Recorded information:
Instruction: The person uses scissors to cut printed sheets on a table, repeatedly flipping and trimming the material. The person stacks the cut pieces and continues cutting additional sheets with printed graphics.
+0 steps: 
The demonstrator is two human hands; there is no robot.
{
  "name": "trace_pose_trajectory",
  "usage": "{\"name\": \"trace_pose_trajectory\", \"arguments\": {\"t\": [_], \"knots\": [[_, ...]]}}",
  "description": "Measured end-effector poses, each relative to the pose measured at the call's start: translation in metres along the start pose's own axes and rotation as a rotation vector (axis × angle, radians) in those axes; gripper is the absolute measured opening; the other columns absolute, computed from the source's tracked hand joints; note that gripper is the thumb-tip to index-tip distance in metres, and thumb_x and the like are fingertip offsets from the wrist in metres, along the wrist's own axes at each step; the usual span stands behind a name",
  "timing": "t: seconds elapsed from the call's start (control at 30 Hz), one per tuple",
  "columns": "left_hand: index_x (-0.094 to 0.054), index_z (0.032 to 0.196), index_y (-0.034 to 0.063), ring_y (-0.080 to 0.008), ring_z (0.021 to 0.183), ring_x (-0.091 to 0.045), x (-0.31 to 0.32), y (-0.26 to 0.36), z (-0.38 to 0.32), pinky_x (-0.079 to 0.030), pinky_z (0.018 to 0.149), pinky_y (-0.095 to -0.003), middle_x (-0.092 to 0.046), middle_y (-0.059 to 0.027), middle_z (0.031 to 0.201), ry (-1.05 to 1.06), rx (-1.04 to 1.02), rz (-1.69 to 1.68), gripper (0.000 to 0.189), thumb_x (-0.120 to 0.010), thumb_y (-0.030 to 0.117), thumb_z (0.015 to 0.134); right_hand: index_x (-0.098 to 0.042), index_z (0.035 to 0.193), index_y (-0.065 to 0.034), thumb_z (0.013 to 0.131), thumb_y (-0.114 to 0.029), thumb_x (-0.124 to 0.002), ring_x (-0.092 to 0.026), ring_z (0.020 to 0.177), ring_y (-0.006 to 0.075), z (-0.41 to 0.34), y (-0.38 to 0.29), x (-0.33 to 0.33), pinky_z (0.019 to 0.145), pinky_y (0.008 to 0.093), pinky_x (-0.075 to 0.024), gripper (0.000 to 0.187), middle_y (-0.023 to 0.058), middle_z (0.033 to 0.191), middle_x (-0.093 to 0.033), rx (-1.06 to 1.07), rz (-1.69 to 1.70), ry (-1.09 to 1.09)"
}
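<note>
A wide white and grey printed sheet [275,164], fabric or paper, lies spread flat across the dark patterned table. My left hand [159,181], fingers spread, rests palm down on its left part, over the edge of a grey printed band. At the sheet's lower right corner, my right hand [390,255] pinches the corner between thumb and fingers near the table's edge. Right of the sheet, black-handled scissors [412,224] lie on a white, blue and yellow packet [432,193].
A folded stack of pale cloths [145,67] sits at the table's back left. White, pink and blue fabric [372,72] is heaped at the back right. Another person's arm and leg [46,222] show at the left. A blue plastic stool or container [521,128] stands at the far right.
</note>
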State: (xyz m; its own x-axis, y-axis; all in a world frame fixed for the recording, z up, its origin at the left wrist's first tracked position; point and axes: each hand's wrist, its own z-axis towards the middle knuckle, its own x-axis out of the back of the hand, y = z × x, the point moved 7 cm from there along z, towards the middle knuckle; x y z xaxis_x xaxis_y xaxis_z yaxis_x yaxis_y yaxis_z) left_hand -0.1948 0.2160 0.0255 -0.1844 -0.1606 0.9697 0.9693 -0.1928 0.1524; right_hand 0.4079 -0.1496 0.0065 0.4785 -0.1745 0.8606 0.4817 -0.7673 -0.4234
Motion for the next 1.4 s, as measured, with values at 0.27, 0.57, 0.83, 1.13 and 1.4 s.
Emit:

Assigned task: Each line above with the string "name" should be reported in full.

Output of the exercise:
  "name": "trace_pose_trajectory",
  "usage": "{\"name\": \"trace_pose_trajectory\", \"arguments\": {\"t\": [_], \"knots\": [[_, ...]]}}",
  "description": "Measured end-effector poses, each relative to the pose measured at the call's start: translation in metres along the start pose's own axes and rotation as a rotation vector (axis × angle, radians) in those axes; gripper is the absolute measured opening; the other columns absolute, computed from the source's tracked hand joints; note that gripper is the thumb-tip to index-tip distance in metres, and thumb_x and the like are fingertip offsets from the wrist in metres, along the wrist's own axes at each step; the usual span stands behind a name",

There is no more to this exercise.